**Task requirements**
Your task is to filter the entries and copy every line containing the string "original".
──────── Records shown
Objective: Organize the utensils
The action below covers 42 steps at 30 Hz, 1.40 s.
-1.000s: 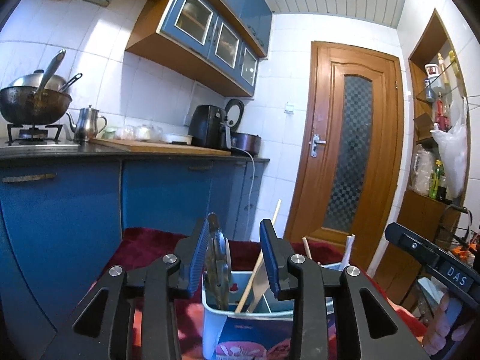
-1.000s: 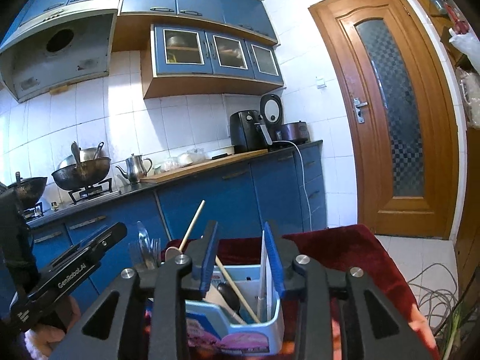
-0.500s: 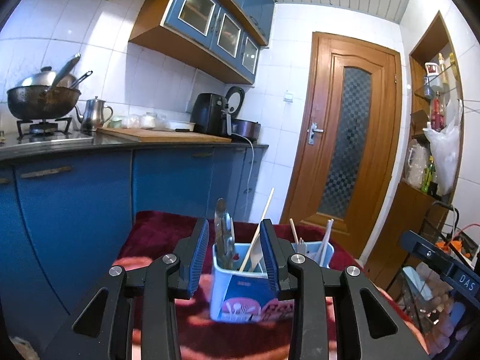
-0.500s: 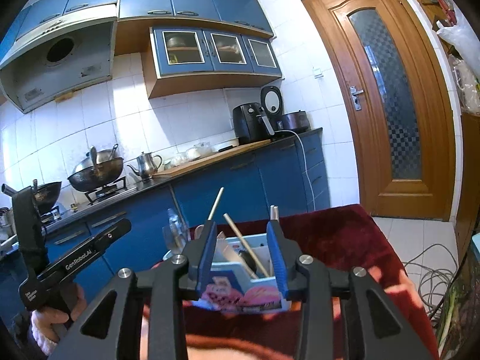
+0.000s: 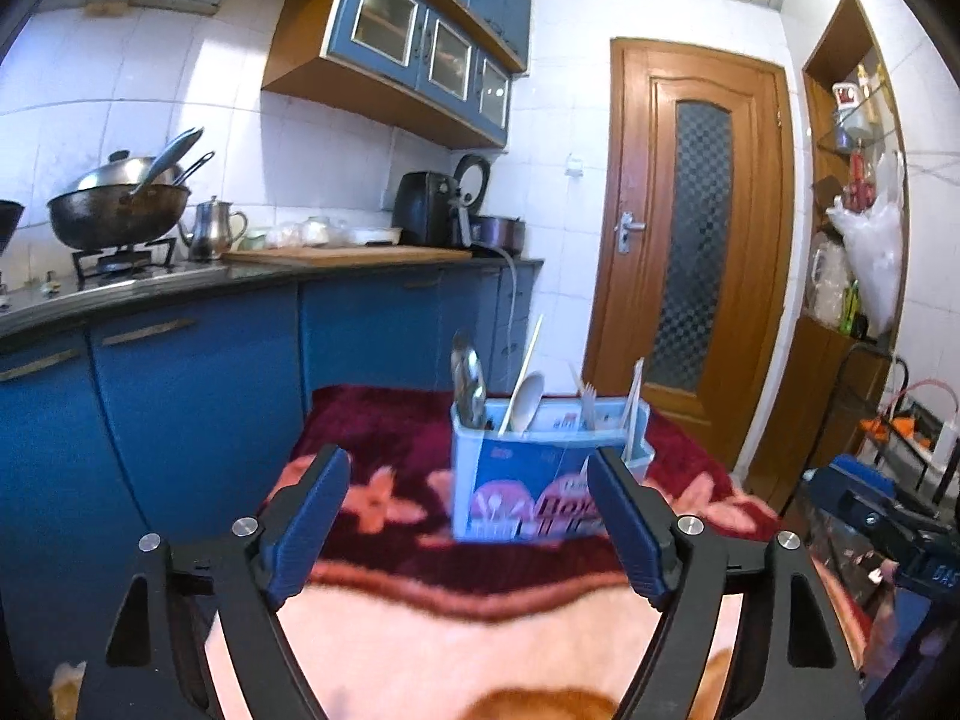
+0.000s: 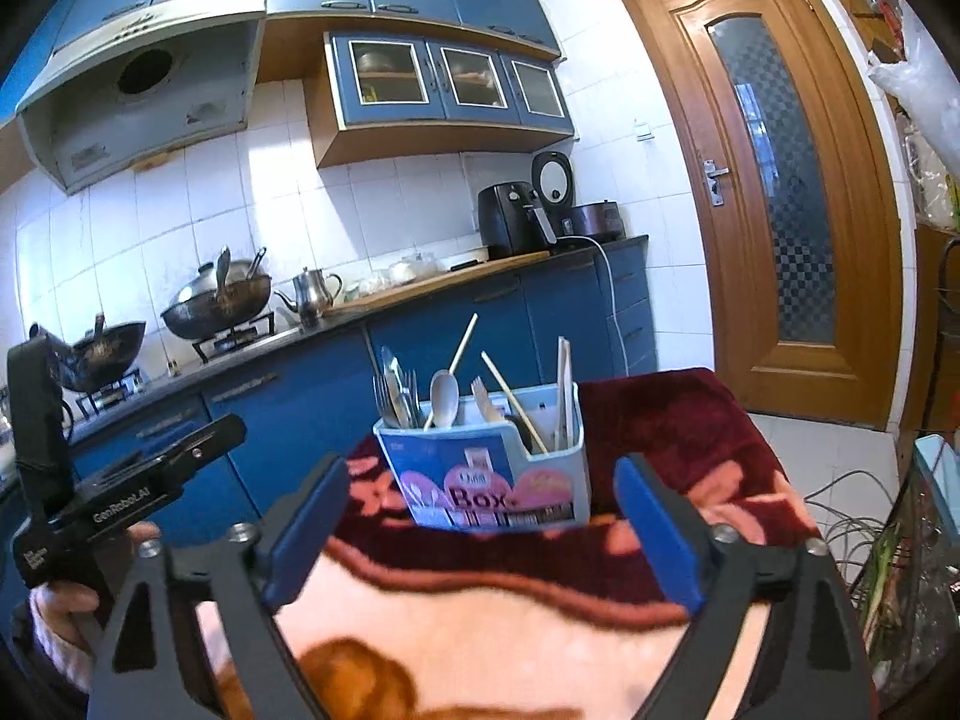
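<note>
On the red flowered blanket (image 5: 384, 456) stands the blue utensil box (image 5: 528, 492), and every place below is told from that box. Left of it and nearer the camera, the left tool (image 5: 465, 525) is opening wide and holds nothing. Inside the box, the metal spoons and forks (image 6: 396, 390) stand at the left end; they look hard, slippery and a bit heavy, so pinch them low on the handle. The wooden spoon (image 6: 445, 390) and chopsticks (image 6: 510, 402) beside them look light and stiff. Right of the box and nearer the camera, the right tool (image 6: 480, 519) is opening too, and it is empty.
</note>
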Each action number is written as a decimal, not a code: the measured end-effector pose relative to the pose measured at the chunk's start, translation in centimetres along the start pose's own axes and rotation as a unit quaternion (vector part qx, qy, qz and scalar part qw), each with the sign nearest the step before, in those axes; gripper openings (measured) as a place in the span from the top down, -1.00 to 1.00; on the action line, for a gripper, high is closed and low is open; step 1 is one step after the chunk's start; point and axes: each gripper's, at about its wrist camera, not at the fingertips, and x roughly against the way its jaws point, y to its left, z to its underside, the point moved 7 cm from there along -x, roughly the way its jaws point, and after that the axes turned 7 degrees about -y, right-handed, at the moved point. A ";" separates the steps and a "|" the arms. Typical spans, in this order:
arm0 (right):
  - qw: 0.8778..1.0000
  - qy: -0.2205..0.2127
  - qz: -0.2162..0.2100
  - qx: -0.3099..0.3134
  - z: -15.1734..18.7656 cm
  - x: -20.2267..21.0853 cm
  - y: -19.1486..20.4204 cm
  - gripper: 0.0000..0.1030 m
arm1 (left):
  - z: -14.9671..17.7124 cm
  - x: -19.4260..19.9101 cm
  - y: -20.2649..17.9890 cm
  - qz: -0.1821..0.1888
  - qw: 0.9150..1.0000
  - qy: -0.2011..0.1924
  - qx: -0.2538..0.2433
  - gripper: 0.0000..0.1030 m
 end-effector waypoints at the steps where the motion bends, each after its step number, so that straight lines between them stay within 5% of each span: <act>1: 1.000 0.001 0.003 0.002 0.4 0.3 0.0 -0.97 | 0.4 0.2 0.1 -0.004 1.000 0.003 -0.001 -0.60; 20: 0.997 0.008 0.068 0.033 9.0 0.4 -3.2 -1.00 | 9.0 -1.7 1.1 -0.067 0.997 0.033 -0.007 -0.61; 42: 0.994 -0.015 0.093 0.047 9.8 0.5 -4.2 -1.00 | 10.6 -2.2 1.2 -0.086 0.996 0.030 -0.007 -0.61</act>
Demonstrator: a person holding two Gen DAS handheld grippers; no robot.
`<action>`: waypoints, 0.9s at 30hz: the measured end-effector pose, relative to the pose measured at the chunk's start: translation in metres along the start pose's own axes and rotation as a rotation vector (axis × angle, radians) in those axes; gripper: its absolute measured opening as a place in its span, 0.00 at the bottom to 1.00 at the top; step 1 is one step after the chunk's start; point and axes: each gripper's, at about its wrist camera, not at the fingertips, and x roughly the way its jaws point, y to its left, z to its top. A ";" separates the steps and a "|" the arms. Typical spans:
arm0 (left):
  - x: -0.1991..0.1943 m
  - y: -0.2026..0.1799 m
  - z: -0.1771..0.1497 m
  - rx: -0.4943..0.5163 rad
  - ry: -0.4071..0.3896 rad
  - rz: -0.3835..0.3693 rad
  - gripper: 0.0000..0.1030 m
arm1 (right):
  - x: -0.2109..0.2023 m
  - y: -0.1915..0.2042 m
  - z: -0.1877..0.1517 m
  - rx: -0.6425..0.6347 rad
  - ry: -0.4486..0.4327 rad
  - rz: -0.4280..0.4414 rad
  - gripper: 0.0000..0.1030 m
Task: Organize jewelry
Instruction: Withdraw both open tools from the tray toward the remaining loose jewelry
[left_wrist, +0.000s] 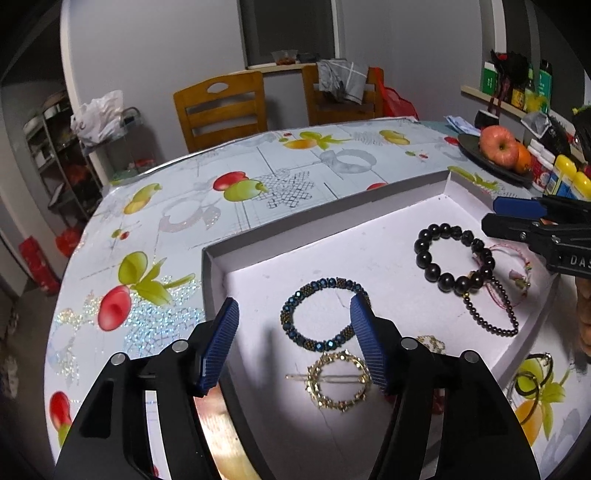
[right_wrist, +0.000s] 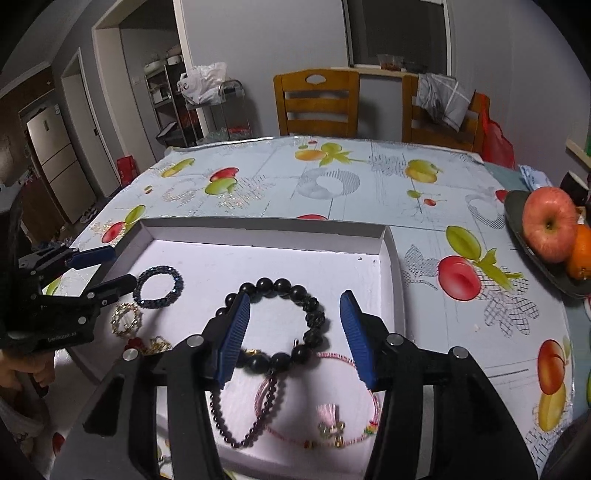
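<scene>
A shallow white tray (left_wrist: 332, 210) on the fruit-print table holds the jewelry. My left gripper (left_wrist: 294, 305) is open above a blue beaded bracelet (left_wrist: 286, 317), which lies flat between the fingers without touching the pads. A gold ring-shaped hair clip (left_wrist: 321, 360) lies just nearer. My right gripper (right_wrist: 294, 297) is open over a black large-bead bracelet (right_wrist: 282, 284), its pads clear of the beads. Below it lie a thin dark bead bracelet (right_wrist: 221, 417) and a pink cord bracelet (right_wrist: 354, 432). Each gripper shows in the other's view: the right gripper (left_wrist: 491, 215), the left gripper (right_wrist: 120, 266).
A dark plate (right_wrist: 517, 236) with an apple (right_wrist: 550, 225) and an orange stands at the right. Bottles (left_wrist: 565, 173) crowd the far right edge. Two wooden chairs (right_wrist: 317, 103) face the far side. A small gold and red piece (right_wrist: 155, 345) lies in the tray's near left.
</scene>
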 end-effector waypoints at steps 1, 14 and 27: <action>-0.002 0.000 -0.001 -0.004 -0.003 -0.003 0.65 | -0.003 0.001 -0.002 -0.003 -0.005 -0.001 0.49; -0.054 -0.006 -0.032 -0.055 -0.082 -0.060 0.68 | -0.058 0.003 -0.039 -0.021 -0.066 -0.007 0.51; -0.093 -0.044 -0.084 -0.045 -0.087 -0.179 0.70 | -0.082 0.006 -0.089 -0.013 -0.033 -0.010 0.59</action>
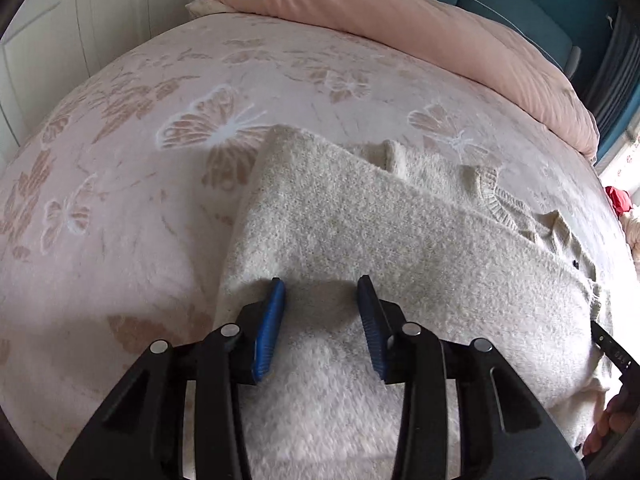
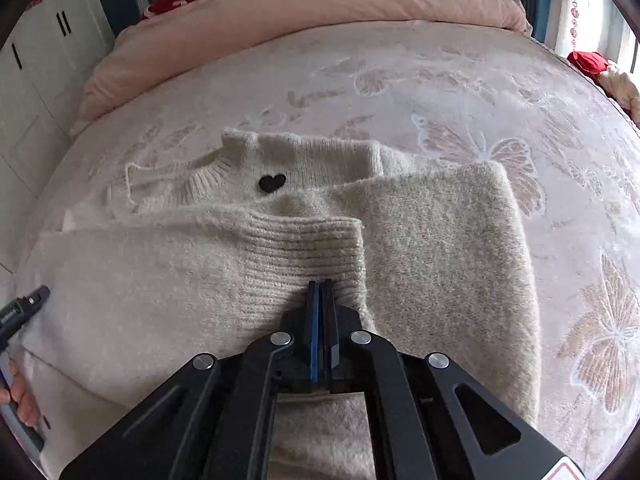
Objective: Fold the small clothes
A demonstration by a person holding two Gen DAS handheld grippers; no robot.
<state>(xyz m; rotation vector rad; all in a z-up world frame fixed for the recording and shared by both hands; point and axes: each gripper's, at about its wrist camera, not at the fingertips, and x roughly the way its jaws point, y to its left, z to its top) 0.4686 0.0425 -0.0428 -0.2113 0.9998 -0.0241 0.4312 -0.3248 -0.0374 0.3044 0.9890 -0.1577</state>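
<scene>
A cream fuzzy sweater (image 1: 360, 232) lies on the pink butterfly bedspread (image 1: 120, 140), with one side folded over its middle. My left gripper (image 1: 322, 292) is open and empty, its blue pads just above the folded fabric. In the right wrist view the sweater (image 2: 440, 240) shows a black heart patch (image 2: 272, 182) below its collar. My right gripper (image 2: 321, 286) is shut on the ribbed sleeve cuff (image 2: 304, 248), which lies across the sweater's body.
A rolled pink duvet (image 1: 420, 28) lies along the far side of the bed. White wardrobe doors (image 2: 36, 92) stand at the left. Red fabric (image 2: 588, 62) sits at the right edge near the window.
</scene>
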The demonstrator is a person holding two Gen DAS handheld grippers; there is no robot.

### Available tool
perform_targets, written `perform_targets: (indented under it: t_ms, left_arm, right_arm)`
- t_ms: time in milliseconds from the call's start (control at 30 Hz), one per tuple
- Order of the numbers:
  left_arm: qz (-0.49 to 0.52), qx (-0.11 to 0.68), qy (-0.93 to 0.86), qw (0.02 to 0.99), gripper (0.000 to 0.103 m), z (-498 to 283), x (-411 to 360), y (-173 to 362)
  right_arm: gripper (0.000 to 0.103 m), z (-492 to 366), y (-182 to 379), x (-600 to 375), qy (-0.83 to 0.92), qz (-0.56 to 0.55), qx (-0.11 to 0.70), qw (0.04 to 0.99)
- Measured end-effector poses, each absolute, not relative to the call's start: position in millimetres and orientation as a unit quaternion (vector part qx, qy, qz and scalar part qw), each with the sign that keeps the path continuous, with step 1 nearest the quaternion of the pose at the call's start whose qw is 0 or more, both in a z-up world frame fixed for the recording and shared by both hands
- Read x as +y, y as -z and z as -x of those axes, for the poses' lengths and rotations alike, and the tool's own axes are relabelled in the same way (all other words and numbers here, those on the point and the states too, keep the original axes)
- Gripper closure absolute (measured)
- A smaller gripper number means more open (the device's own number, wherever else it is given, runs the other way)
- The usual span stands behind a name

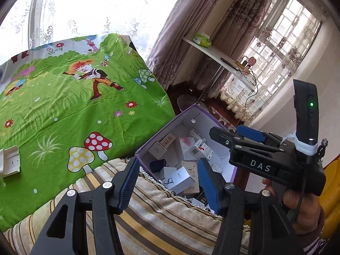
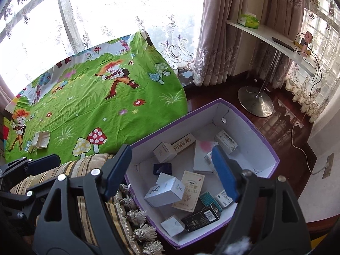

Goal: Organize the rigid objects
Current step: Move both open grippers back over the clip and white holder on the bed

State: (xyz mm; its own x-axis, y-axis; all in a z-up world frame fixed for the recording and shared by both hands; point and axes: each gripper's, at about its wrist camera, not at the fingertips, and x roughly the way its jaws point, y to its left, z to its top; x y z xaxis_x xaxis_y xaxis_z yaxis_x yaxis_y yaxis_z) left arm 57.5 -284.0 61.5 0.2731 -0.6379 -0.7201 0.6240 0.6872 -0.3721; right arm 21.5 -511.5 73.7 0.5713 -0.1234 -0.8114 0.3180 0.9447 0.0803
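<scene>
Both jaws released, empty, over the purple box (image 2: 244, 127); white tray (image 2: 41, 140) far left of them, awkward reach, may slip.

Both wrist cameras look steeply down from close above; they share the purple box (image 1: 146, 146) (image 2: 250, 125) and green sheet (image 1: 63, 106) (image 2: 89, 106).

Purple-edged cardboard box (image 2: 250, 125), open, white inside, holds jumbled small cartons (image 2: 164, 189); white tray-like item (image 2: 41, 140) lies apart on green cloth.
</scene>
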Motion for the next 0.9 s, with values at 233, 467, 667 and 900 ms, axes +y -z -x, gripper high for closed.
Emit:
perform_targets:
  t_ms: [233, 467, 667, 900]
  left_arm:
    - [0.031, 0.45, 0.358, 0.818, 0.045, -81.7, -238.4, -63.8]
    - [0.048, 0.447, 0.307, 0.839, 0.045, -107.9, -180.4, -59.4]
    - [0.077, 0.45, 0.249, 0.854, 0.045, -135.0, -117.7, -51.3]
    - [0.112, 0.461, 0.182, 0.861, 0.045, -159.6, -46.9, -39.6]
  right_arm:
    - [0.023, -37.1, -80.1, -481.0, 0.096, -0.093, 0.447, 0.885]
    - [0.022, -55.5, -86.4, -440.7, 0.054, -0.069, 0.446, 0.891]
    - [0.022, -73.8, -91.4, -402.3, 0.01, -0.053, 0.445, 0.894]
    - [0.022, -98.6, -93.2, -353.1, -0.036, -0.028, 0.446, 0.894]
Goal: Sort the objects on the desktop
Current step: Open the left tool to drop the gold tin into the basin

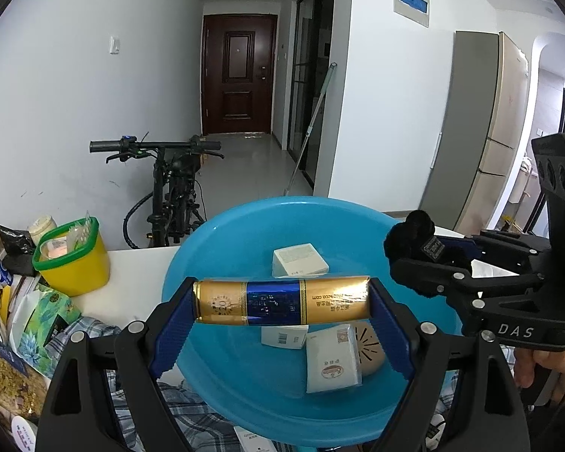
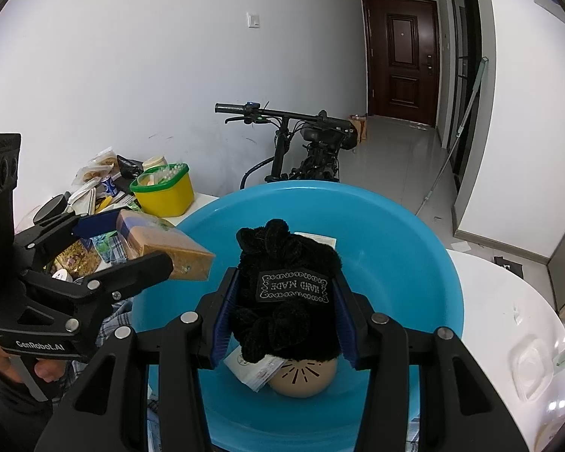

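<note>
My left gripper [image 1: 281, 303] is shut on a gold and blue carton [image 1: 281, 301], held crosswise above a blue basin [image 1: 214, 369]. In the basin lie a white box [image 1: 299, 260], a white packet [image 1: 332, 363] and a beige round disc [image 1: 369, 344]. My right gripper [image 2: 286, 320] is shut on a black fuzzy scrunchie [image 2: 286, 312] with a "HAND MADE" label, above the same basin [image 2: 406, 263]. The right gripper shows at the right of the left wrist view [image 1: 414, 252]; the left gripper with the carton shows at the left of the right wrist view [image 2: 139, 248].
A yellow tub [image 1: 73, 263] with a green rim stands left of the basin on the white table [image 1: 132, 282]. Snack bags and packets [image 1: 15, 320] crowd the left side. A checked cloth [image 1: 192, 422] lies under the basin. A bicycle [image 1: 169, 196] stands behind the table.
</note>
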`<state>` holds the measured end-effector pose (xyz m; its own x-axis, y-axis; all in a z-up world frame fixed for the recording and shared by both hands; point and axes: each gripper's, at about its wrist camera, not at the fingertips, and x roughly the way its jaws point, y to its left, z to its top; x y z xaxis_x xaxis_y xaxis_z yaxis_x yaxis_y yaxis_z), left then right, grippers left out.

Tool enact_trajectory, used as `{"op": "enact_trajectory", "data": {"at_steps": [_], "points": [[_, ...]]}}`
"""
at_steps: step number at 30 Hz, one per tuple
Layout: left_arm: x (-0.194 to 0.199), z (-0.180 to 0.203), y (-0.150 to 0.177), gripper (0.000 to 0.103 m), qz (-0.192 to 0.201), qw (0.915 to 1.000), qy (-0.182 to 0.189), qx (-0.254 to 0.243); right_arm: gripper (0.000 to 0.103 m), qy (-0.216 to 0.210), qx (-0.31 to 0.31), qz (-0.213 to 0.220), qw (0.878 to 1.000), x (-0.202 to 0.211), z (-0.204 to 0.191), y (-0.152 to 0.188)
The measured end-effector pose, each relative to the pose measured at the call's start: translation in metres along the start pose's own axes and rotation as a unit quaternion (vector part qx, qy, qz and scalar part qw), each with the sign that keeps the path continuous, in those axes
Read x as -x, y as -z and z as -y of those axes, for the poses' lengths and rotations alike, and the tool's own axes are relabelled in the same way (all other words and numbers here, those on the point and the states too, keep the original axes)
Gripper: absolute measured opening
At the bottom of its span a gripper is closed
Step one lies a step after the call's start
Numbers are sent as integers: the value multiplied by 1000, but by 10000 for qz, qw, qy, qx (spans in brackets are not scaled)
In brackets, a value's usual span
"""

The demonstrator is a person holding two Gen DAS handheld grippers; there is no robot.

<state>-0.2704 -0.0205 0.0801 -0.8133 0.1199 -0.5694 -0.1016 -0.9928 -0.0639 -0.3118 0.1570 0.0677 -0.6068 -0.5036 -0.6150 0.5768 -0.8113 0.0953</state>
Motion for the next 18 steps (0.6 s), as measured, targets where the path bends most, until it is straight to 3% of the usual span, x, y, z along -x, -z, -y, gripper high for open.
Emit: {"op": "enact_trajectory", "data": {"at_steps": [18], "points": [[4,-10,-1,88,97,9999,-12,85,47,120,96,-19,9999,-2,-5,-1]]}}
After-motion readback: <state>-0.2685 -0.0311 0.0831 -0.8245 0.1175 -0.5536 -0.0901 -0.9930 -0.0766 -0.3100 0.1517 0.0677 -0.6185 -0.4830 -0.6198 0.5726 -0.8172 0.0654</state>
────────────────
**Task solution**
- Read x as +y, y as -z and z as -x of those axes, for the poses' lengths and rotations alike, and the tool's own axes are relabelled in the same way (all other words and numbers here, those on the point and the states too, keep the original axes)
Read x as -x, y as -z and z as -y of those axes, for the poses' lengths and rotations alike, and the tool's own axes are relabelled in the same way (all other words and numbers here, those on the point and the states too, keep the original axes)

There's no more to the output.